Flavors from Afar (Bib Gourmand)
Los Angeles, CAAt Flavors from Afar, you can try food from all over the world, with recent menus featuring dishes from Sudan, Egypt, Venezuela and Palestine. First opening in Los Angeles’ Little Ethiopia, Flavors from Afar was started by Meymuna Hussein-Cattan to support refugees and immigrants by creating opportunities for them to share their diverse food traditions. Each month, the restaurant invites guest chefs from globally displaced communities to showcase recipes that are “passed down through generations and tell stories of home, migration and resilience.”

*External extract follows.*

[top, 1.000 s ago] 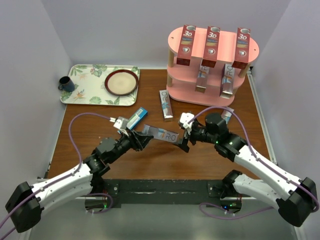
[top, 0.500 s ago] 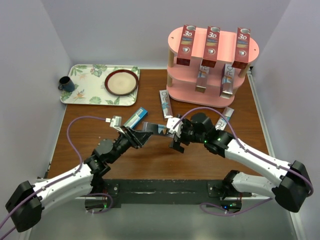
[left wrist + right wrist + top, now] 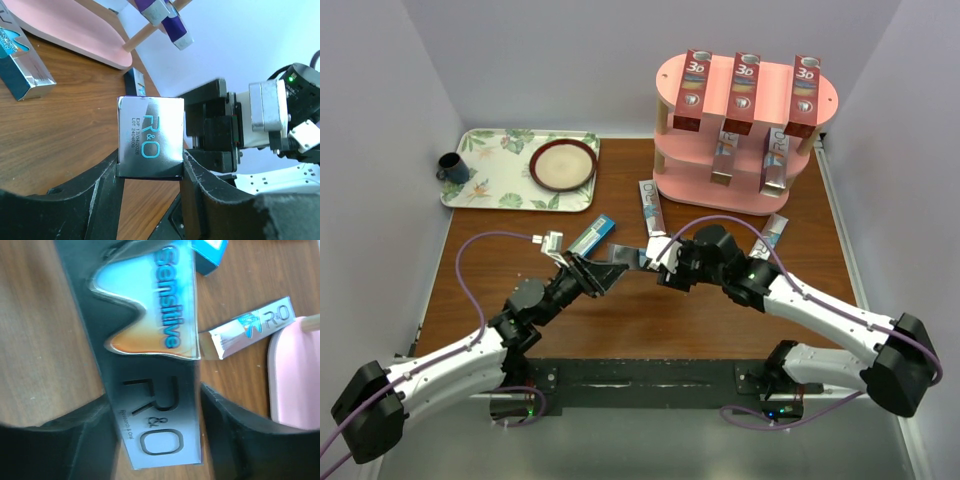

The year-round Native American menu was designed by Chef Louie Chavez, whose grandmother taught him how to cook with respect for his ancestors, for the land and for the ingredients he uses. He describes Navajo and Apache cuisine as “telling stories of the desert, the mountains and the people who have lived with them for generations,” with flavors that are “earthy, smoky and comforting—from blue corn and wild herbs to slow-cooked meats and traditional breads like fry bread or kneel-down bread.” The menu includes dishes from Chavez’ childhood growing up in California, with traditional recipes filled with history, resilience and identity.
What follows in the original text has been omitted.